Freitag, 19.09.2008

Nach Schewzow-Entlassung

Serdarusic "keine Alternative" für Löwen

Nach der Entlassung von Coach Juri Schewzow hat Bundesligist Rhein-Neckar Löwen Spekulationen um eine Verpflichtung des früheren Kieler Erfolgstrainers Noka Serdarusic zurückgewiesen.

Handball, Rhein-Neckar Löwen, Schewzow
© DPA

"Für diese Saison ist das keine Alternative", sagte Geschäftsführer Thorsten Storm. Er stehe zwar in Kontakt mit dem in Juni beim THW Kiel entlassenen Serdarusic.

Dieser werde sich jedoch aus gesundheitlichen Gründen vorerst nicht "zurück ins pralle Trainerleben stürzen", erklärte Storm.

Schwarzer Interimscoach

In den kommenden drei Partien werde Weltmeister Christian Schwarzer als Spielertrainer beim Tabellenachten die Verantwortung tragen.

"Er hat sich seine letzte Saison als Spieler sicher auch anders vorgestellt", meinte Storm zur kurzfristigen Berufung des 38 Jahre alten Ex-Nationalspielers.

"Ich bin nicht zu 100 Prozent glücklich mit der Entscheidung, aber ich wollte dem Verein da helfen. Ich will die Löwen nicht im Stich lassen", sagte Schwarzer dem Internet-Portal "sport1.de".

Bei seiner Premiere als Interimscoach bei Tabellenführer Frisch Auf Göppingen wird ihm sein früherer Teamkollege David Slezak auf der Bank assistieren. Slezak arbeitet inzwischen in der Marketingabteilung der Löwen.

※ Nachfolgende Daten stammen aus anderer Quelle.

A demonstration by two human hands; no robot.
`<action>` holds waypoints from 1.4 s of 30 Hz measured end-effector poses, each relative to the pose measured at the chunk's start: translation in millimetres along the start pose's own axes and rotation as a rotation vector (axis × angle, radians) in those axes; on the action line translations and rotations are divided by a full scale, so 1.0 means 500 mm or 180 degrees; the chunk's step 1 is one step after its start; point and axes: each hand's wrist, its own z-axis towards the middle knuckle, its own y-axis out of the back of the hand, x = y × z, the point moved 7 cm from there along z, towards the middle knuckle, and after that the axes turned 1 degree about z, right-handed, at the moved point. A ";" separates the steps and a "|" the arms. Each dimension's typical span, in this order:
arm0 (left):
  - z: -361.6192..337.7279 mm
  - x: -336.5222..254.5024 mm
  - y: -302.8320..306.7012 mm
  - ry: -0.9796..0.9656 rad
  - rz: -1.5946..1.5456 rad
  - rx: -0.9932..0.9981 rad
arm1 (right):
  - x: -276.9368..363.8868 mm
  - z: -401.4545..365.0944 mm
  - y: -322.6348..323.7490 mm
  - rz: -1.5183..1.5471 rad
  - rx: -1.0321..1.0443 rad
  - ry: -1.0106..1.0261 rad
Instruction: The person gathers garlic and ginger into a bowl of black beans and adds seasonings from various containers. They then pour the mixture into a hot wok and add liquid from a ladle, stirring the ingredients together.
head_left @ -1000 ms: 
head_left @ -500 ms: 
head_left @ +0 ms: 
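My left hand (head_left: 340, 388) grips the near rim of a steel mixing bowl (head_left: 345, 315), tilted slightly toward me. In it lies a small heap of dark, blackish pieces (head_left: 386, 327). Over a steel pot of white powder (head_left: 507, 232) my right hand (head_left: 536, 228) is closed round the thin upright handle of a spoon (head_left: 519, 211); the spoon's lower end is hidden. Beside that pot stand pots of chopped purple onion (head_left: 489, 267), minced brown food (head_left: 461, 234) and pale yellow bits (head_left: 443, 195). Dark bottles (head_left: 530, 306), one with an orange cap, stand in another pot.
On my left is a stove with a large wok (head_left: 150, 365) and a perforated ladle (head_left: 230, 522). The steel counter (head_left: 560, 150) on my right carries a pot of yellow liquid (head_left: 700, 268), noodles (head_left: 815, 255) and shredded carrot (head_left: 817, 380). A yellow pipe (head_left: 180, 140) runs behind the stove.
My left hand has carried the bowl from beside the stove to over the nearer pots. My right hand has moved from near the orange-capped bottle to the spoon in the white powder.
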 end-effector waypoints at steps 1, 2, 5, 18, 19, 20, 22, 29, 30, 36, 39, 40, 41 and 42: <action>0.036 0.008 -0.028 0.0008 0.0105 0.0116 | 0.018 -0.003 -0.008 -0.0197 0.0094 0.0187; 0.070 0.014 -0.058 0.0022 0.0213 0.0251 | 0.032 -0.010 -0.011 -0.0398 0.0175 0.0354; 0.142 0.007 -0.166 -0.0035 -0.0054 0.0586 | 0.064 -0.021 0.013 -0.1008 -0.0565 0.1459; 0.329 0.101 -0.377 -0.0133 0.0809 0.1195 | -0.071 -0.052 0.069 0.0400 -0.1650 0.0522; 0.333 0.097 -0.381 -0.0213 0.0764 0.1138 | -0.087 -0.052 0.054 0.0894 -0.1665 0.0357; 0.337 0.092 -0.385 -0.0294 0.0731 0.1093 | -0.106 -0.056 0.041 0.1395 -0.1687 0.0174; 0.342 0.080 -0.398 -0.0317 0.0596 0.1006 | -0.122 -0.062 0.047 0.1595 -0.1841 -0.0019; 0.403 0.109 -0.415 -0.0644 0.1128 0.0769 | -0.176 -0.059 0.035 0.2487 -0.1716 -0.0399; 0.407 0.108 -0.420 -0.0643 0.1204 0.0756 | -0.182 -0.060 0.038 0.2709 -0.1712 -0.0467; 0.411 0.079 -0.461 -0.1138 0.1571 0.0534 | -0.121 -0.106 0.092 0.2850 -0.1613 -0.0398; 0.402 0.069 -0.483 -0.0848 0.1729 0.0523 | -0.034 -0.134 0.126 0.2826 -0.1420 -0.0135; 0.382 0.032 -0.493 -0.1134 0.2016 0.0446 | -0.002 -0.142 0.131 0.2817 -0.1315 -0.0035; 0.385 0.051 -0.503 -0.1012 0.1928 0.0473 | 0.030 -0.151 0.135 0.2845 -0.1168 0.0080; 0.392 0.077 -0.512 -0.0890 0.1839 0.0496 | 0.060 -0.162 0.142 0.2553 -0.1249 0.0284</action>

"Müssen von Spiel zu Spiel denken"

Ob das Duo Schwarzer/Slezak auch langfristig das Team betreuen wird, ist Storm zufolge noch offen.

"Wir müssen jetzt von Spiel zu Spiel denken. Uns hat die Entwicklung überrascht", sagte der Geschäftsführer.

Nach dem enttäuschenden Saisonstart mit nur zwei Siegen in vier Spielen hatte der Verein am Donnerstagabend die Reißleine gezogen und den zuletzt glücklosen Schewzow entlassen.

"Wir haben in vier Spielen dreimal schlecht gespielt. Der Druck auf den Trainer war sehr, sehr groß geworden", begründete Storm die Entscheidung.

Hohe Saison-Ziele

"Es hat ihn schon getroffen. Mir tut es persönlich auch leid, weil er ein feiner Kerl ist", sagte Storm.

Schewzow, der seit 2005 im Amt war, sah sich schon in der vergangenen Saison mit wachsender Kritik aus dem Umfeld des Vereins konfrontiert. Sein Vertrag wäre nach dieser Spielzeit ohnehin ausgelaufen.

Eine langfristige Nachfolge-Lösung kann der Verein vorerst nicht präsentieren. "Wir haben einige Kandidaten im Auge", betonte Storm.

Von den hohen Saisonzielen werde der Klub trotz der Rückschläge nicht abrücken. Vor der Saison hatten die Löwen wegen ihres verstärkten Kaders offen vom Meistertitel gesprochen.